EXERCISE DETAILS:
Once the line with "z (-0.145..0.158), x" is found in the data, output it and each following line exactly, up to and including the line with "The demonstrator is", and nothing before or after.

PROVIDED ENTRIES:
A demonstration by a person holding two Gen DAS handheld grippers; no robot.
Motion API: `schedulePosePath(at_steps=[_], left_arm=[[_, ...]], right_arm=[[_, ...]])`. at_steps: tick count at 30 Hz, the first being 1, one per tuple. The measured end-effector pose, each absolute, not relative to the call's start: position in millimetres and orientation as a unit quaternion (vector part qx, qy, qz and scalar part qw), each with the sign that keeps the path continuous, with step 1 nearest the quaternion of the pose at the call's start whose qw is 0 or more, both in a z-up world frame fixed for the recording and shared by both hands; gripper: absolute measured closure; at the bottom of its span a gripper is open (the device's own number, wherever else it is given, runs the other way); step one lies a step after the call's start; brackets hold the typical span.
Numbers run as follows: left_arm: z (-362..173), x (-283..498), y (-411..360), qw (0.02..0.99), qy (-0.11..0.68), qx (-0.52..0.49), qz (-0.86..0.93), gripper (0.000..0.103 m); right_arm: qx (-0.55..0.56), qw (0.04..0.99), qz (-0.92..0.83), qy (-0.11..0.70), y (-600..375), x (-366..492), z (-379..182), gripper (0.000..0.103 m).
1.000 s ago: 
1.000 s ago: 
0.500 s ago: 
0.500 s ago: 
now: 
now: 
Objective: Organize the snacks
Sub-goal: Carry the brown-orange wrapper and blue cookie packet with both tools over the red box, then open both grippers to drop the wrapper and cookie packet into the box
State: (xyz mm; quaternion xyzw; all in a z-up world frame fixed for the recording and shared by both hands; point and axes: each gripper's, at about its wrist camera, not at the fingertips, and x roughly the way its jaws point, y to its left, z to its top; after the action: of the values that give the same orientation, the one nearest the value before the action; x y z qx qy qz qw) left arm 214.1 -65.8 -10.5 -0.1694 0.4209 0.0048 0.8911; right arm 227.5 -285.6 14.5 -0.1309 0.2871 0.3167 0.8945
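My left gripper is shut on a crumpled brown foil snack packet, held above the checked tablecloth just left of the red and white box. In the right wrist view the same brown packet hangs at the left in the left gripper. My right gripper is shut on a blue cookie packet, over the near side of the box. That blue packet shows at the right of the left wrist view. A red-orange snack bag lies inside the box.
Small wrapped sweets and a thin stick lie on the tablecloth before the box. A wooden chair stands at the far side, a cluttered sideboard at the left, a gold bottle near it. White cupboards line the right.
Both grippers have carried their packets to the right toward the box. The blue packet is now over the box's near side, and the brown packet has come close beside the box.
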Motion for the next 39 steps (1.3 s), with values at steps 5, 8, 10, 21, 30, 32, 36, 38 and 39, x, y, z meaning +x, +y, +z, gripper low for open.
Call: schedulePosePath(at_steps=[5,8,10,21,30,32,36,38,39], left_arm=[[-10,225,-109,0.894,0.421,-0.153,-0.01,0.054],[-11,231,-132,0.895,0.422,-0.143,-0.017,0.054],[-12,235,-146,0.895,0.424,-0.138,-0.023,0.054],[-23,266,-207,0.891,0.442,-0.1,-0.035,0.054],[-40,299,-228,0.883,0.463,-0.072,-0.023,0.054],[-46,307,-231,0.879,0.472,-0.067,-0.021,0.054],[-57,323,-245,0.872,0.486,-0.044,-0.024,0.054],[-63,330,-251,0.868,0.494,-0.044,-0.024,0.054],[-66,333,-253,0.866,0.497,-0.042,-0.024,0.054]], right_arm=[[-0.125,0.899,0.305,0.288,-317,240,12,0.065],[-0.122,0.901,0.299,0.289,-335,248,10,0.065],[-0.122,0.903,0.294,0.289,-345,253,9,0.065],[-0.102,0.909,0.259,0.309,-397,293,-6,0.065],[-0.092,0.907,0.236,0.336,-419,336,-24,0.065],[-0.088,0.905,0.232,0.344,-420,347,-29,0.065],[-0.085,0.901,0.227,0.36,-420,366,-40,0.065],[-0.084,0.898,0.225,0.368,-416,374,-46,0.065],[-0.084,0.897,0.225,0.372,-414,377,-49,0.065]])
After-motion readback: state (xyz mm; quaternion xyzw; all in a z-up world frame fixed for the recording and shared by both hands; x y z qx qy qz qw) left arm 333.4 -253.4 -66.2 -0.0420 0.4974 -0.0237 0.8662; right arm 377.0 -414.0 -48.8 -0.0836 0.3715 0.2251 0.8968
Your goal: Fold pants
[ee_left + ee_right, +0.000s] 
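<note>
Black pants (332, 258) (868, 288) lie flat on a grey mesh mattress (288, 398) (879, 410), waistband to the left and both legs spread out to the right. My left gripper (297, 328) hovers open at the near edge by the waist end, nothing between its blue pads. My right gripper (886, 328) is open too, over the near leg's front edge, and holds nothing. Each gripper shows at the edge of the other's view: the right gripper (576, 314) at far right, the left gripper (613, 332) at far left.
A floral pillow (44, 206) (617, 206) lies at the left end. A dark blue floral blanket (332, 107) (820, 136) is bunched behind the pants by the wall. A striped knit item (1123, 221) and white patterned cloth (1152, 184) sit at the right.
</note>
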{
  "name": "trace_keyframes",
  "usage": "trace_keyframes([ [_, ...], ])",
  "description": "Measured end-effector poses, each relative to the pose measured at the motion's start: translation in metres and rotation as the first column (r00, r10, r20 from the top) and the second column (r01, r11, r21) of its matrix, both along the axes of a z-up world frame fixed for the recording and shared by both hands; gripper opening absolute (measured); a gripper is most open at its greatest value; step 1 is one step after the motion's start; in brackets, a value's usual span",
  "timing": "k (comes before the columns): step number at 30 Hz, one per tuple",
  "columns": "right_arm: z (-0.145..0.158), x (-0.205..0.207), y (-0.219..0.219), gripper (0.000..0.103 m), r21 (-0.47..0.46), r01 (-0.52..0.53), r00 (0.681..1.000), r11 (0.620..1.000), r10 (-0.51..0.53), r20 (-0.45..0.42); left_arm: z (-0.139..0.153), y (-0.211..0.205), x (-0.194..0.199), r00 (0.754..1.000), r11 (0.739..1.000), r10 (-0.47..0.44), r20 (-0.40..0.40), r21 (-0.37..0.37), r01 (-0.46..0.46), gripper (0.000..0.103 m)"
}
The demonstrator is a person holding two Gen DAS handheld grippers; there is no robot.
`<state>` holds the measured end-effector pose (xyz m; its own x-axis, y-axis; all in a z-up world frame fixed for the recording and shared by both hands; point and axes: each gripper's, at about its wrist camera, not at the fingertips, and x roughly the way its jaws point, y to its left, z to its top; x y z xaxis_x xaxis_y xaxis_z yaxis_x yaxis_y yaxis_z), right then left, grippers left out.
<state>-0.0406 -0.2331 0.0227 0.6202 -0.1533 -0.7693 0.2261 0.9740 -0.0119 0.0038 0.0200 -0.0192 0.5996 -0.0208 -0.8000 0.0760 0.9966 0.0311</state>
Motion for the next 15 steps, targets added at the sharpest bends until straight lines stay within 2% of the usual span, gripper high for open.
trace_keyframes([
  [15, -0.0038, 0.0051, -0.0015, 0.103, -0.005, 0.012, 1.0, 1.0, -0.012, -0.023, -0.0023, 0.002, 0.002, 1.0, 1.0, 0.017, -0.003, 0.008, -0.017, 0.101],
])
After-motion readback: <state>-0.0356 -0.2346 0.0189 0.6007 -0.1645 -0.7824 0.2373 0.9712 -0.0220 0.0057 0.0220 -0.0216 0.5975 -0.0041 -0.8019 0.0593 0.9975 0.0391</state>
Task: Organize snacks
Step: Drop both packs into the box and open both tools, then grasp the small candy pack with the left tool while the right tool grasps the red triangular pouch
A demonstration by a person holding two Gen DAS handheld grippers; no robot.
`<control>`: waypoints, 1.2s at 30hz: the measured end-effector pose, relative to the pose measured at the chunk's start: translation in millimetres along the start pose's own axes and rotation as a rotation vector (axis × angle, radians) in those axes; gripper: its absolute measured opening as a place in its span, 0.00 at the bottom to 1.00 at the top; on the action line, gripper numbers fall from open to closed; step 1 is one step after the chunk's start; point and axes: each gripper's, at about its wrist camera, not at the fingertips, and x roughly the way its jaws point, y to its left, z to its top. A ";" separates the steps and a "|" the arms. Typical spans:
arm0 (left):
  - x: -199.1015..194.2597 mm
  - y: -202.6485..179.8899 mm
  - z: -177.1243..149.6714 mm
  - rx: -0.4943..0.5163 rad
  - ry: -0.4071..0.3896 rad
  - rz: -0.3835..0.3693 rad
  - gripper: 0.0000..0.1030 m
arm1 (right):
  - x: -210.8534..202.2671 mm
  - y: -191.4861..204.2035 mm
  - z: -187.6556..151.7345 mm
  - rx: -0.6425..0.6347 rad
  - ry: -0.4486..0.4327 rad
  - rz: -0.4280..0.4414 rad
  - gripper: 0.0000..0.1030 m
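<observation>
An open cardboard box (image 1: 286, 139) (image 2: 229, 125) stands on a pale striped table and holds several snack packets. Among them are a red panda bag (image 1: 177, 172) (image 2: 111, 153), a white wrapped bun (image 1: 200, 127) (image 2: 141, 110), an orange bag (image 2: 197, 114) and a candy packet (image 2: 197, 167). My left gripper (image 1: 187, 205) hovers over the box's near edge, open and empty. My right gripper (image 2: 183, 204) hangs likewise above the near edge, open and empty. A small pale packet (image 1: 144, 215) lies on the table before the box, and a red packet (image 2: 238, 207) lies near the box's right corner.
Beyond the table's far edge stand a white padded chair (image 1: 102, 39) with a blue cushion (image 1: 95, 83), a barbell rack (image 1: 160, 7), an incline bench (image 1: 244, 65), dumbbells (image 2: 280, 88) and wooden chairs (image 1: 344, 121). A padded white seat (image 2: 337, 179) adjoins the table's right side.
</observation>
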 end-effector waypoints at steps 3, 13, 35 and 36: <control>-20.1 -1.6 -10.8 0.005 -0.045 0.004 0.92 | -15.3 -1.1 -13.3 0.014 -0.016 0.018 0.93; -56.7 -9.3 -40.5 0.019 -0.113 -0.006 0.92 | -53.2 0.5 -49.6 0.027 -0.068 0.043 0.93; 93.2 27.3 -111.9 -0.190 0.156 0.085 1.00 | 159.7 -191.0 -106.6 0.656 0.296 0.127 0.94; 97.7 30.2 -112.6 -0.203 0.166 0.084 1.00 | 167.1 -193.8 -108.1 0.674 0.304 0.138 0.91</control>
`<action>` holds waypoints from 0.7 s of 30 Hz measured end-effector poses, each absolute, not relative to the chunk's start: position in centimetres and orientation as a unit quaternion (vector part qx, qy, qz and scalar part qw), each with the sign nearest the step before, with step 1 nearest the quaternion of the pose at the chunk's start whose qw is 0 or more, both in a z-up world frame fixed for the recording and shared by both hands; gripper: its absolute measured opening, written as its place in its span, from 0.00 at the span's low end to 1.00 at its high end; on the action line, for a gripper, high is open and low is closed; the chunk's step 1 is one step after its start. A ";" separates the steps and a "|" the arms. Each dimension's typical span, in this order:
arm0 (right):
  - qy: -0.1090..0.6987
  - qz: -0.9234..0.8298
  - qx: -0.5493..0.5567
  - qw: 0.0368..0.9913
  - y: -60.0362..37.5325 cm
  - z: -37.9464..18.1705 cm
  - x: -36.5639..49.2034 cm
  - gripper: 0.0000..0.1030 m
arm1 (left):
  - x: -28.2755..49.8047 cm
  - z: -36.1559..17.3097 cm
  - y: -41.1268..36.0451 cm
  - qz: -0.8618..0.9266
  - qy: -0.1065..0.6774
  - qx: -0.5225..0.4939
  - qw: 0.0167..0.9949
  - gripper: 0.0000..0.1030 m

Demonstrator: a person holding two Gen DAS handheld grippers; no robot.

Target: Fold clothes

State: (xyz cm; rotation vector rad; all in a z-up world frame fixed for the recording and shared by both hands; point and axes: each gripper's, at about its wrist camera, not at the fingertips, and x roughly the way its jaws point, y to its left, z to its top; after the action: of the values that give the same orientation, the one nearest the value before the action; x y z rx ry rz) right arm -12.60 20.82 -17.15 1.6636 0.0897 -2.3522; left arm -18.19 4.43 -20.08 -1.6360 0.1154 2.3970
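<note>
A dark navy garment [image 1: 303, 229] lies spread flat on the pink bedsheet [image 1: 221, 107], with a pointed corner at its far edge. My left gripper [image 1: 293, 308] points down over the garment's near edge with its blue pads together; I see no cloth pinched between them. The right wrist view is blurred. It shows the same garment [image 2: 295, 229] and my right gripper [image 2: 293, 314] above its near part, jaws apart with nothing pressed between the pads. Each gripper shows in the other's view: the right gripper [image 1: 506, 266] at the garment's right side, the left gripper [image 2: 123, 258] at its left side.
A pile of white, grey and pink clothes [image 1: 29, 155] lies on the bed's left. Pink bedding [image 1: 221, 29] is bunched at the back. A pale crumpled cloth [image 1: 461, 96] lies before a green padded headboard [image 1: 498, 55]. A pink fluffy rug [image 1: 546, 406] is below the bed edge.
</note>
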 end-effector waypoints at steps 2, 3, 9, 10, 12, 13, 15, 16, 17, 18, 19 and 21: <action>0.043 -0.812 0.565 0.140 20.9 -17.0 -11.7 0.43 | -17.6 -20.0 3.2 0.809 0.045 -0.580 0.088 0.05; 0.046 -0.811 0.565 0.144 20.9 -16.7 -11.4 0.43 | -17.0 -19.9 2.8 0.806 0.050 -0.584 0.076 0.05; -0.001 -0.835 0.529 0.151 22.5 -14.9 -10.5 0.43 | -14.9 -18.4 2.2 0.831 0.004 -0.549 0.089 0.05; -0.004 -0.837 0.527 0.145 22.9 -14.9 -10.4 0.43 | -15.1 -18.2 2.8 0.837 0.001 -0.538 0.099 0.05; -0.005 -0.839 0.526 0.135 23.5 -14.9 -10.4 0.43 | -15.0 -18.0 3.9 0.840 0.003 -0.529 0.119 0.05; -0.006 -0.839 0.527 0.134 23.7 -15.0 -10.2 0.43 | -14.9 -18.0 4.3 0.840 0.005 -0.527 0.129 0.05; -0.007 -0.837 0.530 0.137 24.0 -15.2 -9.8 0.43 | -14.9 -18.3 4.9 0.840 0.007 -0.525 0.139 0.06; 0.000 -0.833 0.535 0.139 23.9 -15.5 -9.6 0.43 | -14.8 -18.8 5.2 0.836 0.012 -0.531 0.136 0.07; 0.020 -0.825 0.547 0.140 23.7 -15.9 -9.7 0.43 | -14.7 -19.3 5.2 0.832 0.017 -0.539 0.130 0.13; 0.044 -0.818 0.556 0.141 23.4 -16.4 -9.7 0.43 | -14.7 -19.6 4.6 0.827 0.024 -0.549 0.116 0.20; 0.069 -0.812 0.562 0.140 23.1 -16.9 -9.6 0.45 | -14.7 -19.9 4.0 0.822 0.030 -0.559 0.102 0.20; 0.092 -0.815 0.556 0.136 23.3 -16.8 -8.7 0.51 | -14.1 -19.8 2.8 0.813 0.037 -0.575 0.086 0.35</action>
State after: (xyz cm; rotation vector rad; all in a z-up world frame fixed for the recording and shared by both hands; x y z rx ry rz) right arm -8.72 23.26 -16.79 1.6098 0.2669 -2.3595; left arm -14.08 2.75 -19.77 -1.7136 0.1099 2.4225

RESPONSE BELOW:
  "columns": "right_arm: z (-0.145..0.158), x (-0.205..0.207), y (-0.219..0.219), gripper (0.000..0.103 m), r21 (-0.47..0.46), r01 (-0.52..0.53), r00 (0.681..1.000), r11 (0.620..1.000), r10 (-0.51..0.53), r20 (-0.45..0.42); left_arm: z (-0.139..0.153), y (-0.211..0.205), x (-0.194..0.199), r00 (0.754..1.000), r11 (0.739..1.000), r10 (-0.47..0.44), r20 (-0.40..0.40), r21 (-0.37..0.37), r01 (-0.46..0.46), gripper (0.000..0.103 m)"
}
The demonstrator is a person holding two Gen DAS handheld grippers; there is no robot.

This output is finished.